### Directions for this task
Here is a listing. Reproduce it exactly.

### Source data

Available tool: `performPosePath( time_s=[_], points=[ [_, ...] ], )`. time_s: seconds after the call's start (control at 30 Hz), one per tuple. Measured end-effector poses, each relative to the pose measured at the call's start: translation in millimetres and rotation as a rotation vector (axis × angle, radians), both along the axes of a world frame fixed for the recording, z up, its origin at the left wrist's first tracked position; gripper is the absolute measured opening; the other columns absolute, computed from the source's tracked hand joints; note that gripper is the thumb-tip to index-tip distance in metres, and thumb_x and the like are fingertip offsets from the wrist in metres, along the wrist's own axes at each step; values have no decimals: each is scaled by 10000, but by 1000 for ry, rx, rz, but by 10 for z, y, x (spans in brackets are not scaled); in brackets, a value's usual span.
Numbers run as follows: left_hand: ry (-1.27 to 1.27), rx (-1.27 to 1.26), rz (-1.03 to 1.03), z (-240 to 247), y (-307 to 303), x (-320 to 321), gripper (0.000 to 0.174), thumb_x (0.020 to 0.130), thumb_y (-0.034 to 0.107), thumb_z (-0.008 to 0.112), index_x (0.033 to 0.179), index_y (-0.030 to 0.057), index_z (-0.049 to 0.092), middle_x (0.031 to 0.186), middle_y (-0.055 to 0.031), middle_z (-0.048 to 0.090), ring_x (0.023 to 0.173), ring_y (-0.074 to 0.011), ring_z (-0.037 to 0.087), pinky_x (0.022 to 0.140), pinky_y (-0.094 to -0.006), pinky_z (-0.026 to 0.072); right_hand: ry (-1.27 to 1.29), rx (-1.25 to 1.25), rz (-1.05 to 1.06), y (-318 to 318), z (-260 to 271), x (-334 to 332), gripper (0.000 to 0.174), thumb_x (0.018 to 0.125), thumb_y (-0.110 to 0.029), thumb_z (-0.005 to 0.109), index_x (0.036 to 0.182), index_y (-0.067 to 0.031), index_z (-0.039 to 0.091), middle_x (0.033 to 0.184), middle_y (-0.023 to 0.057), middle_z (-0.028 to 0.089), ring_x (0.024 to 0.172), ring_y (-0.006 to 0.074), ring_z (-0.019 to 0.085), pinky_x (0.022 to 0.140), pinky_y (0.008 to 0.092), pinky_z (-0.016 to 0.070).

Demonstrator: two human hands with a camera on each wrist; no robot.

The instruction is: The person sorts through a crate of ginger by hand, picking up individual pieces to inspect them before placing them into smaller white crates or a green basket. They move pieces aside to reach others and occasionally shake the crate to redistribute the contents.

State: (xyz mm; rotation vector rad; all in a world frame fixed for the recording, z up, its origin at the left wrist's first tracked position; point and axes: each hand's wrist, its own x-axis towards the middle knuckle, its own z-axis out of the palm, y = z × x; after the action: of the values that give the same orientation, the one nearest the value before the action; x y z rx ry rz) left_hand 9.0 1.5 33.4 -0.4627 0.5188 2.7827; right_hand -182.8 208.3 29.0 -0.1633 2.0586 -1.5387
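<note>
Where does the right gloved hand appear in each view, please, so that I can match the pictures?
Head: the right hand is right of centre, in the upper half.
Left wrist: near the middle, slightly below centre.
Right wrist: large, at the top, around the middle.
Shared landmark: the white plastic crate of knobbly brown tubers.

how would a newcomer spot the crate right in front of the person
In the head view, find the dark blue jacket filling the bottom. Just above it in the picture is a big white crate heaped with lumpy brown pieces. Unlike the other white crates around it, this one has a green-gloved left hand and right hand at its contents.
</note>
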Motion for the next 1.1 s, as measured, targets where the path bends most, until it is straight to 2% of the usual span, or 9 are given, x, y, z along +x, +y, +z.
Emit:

### Written answer
Available tool: `performPosePath( time_s=[_], points=[ [_, ...] ], )`. time_s: seconds after the call's start (control at 30 Hz), one per tuple. Measured end-effector poses, each relative to the pose measured at the call's start: translation in millimetres and rotation as a rotation vector (axis × angle, radians), both along the axes of a world frame fixed for the recording, z up, its origin at the left wrist's first tracked position; gripper is the absolute measured opening; the other columns absolute, computed from the source's tracked hand joints; note that gripper is the thumb-tip to index-tip distance in metres, and thumb_x and the like are fingertip offsets from the wrist in metres, along the wrist's own axes at each step; values have no decimals: each is scaled by 10000, but by 1000 for ry, rx, rz, but by 10 for z, y, x (spans in brackets are not scaled); in brackets, a value's usual span.
Numbers run as follows: left_hand: ry (-1.27 to 1.27), rx (-1.27 to 1.26), rz (-1.03 to 1.03), z (-240 to 247), y (-307 to 303), x (-320 to 321), gripper (0.000 to 0.174), thumb_x (0.020 to 0.130), thumb_y (-0.034 to 0.107), thumb_z (-0.008 to 0.112), index_x (0.033 to 0.179), index_y (-0.030 to 0.057), index_z (-0.049 to 0.092), middle_x (0.031 to 0.186), middle_y (-0.055 to 0.031), middle_z (-0.048 to 0.090), ring_x (0.023 to 0.173), ring_y (-0.074 to 0.011), ring_z (-0.037 to 0.087), pinky_x (0.022 to 0.140), pinky_y (-0.094 to -0.006), pinky_z (-0.026 to 0.072); right_hand: ry (-1.27 to 1.29), rx (-1.25 to 1.25), rz (-1.05 to 1.06), y (-318 to 318), z (-260 to 271), x (-334 to 332), gripper (0.000 to 0.174), thumb_x (0.018 to 0.125), thumb_y (-0.110 to 0.029), thumb_z (-0.005 to 0.109), index_x (0.036 to 0.182), index_y (-0.067 to 0.031), index_z (-0.039 to 0.091), middle_x (0.033 to 0.184), middle_y (-0.023 to 0.057), middle_z (-0.028 to 0.089), ring_x (0.024 to 0.172), ring_y (-0.006 to 0.074), ring_z (-0.019 to 0.085), pinky_x (0.022 to 0.140), pinky_y (0.008 to 0.092), pinky_z (-0.016 to 0.070).

Demonstrator: two human hands with a camera on each wrist; no robot.

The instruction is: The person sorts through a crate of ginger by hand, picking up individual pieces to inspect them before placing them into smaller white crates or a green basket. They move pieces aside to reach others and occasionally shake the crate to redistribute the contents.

State: (xyz mm; rotation vector rad; all in a world frame fixed for the recording, z up, its origin at the left wrist's first tracked position; point and axes: each hand's wrist, its own x-axis towards the middle knuckle, its own z-axis out of the palm, y = z × x; after the action: of the values that give the same orientation, the one nearest the value before the action; x y z rx ry rz) left_hand 9.0 1.5 33.4 -0.4627 0.5188 2.7827; right_hand -182.8 208.3 29.0 -0.1633 2.0586 -1.5387
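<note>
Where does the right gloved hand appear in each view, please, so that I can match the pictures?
Head: the right hand is right of centre, in the upper half.
Left wrist: near the middle, slightly below centre.
Right wrist: large, at the top, around the middle.
Shared landmark: the white plastic crate of knobbly brown tubers.

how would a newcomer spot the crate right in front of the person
In the head view, find the dark blue jacket filling the bottom. Just above it in the picture is a big white crate heaped with lumpy brown pieces. Unlike the other white crates around it, this one has a green-gloved left hand and right hand at its contents.
</note>
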Motion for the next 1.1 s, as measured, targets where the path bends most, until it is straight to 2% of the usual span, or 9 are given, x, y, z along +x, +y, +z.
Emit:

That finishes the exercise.